Je souhaite maintenant la bienvenue à nos témoins, qui entameront nos discussions par leurs déclarations liminaires de cinq minutes. Je ne sais pas si vous souhaitez vous partager le temps entre vous.
Nous entendrons Shealah Hart, membre du Conseil national des jeunes des Boys and Girls Clubs of Canada; ainsi que Traci Anderson, directrice exécutive du BGC de Kamloops.
Madame Hart, si vous voulez commencer, vous avez cinq minutes.
Nos clubs accueillent 200 000 enfants, jeunes et familles dans 775 collectivités, au Canada, y compris en région rurale, d'une côte à l'autre. Ils contribuent beaucoup au filet de sécurité sociale de beaucoup de Canadiens et de familles. Partout au pays, nos clubs favorisent l'égalité, l'acceptation, l'entraide et la participation.

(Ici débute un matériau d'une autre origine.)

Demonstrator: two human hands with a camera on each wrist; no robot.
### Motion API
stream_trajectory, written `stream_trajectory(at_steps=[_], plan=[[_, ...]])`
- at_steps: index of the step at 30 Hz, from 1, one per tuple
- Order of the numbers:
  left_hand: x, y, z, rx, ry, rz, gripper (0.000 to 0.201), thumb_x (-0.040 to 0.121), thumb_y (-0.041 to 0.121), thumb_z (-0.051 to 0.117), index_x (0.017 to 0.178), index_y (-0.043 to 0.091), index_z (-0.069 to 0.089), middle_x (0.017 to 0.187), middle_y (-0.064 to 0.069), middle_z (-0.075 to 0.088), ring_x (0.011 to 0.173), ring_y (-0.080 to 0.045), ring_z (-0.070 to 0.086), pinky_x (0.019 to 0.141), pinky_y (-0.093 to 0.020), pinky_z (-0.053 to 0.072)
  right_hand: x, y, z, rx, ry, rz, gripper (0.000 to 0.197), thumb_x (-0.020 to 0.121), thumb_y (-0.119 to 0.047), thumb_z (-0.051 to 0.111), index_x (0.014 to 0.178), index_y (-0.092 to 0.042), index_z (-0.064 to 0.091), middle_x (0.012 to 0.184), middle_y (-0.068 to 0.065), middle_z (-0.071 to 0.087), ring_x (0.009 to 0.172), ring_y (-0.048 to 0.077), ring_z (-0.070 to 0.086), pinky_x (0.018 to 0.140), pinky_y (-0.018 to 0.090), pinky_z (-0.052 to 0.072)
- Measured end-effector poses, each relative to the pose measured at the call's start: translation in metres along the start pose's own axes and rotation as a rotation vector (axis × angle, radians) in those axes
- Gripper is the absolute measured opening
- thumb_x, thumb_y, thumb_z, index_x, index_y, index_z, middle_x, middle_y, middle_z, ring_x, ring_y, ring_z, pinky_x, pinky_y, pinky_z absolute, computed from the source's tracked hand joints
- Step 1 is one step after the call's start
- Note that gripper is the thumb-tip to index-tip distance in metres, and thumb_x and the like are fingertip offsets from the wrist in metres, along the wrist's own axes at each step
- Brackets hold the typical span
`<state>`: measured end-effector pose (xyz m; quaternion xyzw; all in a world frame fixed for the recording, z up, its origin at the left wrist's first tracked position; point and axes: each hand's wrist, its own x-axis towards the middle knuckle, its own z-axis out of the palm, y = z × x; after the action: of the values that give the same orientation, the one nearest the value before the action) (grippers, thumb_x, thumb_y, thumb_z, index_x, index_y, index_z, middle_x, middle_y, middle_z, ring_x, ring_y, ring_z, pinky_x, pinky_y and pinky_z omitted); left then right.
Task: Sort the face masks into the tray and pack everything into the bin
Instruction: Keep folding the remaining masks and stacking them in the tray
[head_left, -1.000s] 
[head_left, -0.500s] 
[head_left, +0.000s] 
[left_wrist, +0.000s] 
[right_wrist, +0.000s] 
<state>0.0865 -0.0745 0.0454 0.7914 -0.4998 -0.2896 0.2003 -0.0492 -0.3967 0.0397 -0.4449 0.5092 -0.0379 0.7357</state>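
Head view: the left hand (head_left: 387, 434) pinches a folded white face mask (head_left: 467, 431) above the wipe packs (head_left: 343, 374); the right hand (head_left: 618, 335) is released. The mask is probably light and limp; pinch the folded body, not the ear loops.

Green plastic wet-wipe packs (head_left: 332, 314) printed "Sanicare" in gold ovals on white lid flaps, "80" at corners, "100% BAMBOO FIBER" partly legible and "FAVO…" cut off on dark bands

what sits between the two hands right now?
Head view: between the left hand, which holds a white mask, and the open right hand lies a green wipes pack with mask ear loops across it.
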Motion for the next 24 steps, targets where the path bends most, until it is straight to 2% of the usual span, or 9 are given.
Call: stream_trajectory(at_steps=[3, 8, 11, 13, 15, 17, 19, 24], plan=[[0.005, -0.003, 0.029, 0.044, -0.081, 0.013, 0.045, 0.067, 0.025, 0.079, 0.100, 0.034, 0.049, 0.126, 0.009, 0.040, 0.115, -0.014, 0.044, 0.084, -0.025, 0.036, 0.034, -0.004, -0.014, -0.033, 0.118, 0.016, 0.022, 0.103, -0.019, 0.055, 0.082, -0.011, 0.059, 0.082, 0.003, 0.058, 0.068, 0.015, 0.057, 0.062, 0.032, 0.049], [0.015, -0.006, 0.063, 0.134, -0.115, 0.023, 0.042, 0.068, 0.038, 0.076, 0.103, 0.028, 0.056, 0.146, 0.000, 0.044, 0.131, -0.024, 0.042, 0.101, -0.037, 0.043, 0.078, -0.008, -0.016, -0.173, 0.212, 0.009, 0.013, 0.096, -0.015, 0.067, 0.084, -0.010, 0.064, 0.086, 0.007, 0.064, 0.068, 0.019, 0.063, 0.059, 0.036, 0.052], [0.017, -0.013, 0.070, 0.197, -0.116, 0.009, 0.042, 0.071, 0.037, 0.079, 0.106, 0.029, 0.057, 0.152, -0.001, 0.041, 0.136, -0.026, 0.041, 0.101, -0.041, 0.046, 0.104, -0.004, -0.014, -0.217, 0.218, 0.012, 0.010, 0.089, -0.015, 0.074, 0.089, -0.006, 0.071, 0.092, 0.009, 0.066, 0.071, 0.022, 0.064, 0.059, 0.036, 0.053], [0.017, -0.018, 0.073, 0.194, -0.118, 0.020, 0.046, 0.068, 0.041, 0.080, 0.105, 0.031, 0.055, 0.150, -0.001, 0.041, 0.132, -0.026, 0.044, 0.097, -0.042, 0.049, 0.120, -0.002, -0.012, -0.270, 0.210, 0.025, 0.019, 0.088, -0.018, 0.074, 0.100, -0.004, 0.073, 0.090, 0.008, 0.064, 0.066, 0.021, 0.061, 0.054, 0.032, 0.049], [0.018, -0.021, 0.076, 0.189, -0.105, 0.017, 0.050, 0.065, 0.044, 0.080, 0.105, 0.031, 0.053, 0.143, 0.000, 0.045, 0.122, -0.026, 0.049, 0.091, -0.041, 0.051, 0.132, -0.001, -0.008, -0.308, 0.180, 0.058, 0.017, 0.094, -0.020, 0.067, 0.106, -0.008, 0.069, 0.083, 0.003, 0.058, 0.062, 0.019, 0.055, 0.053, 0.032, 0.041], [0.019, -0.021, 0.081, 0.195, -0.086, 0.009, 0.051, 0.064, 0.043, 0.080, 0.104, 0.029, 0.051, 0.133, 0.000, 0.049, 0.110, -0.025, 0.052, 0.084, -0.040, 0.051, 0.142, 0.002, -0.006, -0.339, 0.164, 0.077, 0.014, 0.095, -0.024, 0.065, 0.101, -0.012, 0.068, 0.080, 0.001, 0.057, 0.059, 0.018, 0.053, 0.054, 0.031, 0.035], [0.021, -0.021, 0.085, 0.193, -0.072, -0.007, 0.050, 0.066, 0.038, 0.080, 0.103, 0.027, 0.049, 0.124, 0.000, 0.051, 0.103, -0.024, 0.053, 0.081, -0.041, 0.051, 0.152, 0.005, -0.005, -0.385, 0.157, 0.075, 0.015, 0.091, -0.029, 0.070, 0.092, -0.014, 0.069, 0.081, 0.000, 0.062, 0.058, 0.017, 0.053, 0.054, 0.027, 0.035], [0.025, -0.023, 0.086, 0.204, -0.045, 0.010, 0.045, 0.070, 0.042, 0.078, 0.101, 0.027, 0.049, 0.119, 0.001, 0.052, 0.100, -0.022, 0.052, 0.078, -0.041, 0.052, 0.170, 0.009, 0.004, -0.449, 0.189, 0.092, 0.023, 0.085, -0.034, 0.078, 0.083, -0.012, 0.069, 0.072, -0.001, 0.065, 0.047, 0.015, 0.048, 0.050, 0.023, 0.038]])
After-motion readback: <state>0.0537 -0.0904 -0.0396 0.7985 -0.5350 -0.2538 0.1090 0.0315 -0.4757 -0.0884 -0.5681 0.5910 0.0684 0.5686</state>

La participation change tout.
Nos clubs offrent de l'aide aux devoirs, un refuge pour itinérants, des collations après l'école ou leur seul repas de la journée à certains jeunes, des encouragements ou des rencontres individuelles pour s'assurer de la santé mentale de nos membres, soit tout ce dont un jeune peut avoir besoin, y compris la possibilité de participer à des choses inaccessibles hors de nos murs, des choses qui changent des vies.
Je m'appelle Traci. Je suis directrice exécutive du BGC de Kamloops, en Colombie-Britannique, où la population est d'un peu plus de 100 000 habitants. Je suis également directrice par intérim du BGC de Williams Lake, en plein cœur de Cariboo, une petite ville de 12 000 habitants.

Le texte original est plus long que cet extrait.